Even with the advent of new treatments, cystic fibrosis frequently results in lasting lung damage. Collaborating with a global team, researchers at the Technical University of Munich (TUM) have found that the disease triggers changes in the immune system early in life, potentially even in newborns. These alterations contribute to recurring inflammation and are not influenced by medications that target the abnormal mucus production.
Cystic fibrosis arises from inherited genetic mutations that disrupt or completely stop the production of the CFTR protein, predominantly affecting the respiratory system. In this region, the mucus becomes thick and sticky, hindering the elimination of bacteria through coughing. This leads to a vicious cycle of infections and inflammation.
In recent years, the medical community has begun to use CFTR modulator therapies aimed at enhancing the function of the CFTR protein. These treatments help reduce mucus buildup and greatly enhance the quality of life for patients. Nevertheless, clinical research indicates that inflammation in the airways remains a prevalent issue, and lung function in older patients continues to deteriorate relentlessly.
Ongoing studies are focused on discovering additional mechanisms involved in cystic fibrosis. “We specifically examined how the immune system responds in cystic fibrosis prior to the onset of the infection-inflammation cycle,” stated Prof. Nikolai Klymiuk from TUM, a contributor to a recent study published in Science Translational Medicine.
Immature immune cells in pediatric blood samples
Researchers observed that blood samples from children diagnosed with cystic fibrosis, along with biological samples from pigs with the same genetic defect, contained immune cells that were not fully developed. This immaturity compromises their ability to effectively combat bacterial infections. Additionally, the lungs of cystic fibrosis-affected pigs displayed an increased quantity and significantly altered types of immune cells at birth. Given the close similarity between porcine and human immune systems, it is likely that these findings are relevant to human cystic fibrosis patients as well.

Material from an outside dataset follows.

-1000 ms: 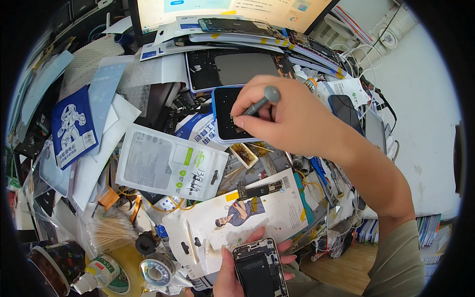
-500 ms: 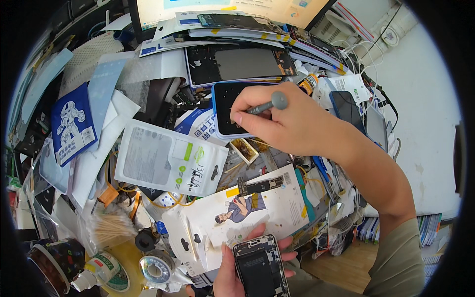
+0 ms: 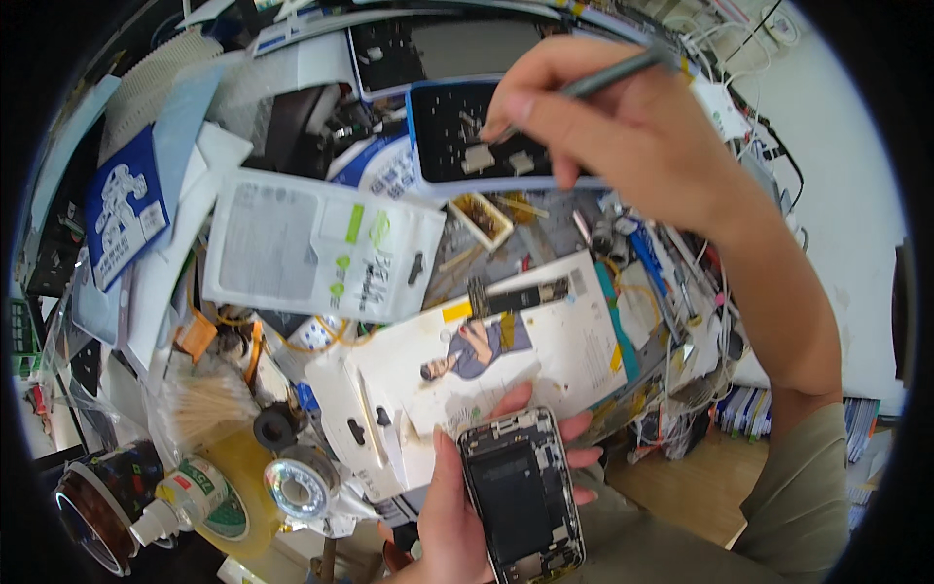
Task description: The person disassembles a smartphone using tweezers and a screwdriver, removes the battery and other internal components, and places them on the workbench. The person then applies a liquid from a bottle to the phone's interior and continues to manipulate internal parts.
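Note:
My right hand (image 3: 613, 146) grips a grey screwdriver (image 3: 623, 70), its fingertips pinched just above a blue-rimmed dark tray (image 3: 440, 136). Small metal pieces and screws (image 3: 478, 159) lie in the tray; whether my fingertips also pinch one I cannot make out. My left hand (image 3: 457, 511) holds an opened phone (image 3: 511, 501), its internal parts exposed, at the bottom centre. Just beyond it a white package (image 3: 555, 370) printed with a figure carries a narrow circuit board (image 3: 520, 298).
A white pouch (image 3: 272, 243), blue packet (image 3: 125, 212) and small parts box (image 3: 482, 222) lie among clutter. Cotton swabs (image 3: 209, 414), a solder spool (image 3: 297, 487) and a bottle (image 3: 180, 501) are at lower left. Tools (image 3: 652, 263) lie right; dark phone panels (image 3: 443, 49) lie behind.
The view has shifted, so most things sit higher in the picture. My right hand has moved rightward off the tray's middle, uncovering metal pieces. My left hand still holds the phone.

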`<state>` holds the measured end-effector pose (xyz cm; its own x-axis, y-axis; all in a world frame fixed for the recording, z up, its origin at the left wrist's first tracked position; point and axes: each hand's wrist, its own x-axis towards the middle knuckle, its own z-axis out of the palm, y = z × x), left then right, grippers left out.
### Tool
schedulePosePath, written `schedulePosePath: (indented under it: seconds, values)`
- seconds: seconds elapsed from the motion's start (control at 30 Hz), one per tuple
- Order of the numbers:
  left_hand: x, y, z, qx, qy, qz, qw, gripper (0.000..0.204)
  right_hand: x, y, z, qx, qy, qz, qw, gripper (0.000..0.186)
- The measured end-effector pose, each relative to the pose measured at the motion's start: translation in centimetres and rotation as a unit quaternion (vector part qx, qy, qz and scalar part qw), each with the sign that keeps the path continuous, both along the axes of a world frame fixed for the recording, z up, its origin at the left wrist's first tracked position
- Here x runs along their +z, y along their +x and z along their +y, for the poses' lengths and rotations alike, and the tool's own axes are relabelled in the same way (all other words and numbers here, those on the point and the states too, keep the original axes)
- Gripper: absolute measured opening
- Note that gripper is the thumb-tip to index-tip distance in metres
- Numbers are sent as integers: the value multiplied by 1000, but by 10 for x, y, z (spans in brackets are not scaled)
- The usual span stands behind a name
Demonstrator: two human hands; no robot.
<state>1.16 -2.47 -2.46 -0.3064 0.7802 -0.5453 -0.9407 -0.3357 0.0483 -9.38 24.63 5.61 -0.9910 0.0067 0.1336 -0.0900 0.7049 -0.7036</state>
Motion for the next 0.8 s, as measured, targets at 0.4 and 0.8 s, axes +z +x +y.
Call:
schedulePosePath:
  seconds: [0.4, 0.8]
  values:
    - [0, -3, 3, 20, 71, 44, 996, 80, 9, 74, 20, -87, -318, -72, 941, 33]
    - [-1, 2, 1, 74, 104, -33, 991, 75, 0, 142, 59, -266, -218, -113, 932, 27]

Could an emergency program be to blame?
The authors propose that the immune system alterations may be due to a form of “emergency program.” This program prompts the body to swiftly generate a large number of immune cells over an extended duration. One outcome is the production of immature immune cells, which could perpetuate the detrimental cycle of infections and inflammation in cystic fibrosis: although immune cells are present in the lungs, they lack effectiveness, resulting in lung damage without controlling long-term infections.
As immune cells typically produce very limited amounts of CFTR, the research team believes that the immune system’s response to cystic fibrosis is indirect. This insight may elucidate why new CFTR modulator therapies struggle to adequately address impaired immune reactions.
Changes not due to frequent infections
“We do not yet fully understand why immune cells in cystic fibrosis display such alterations,” remarks Nikolai Klymiuk, Professor of Cardiovascular Translation in Large Animal Models. “However, we can demonstrate that these modifications occur early in life and persist as individuals grow older.” Klymiuk notes that although modified immune cells were previously documented in blood samples of adults with cystic fibrosis, they were typically considered a result of chronic infections.
“To enable individuals with cystic fibrosis to live symptom-free lives, we likely need to address the condition from multiple angles,” Klymiuk asserts. “We hope our research will lead to a deeper understanding of the underlying causes of the faulty immune system and pave the way for future corrections.”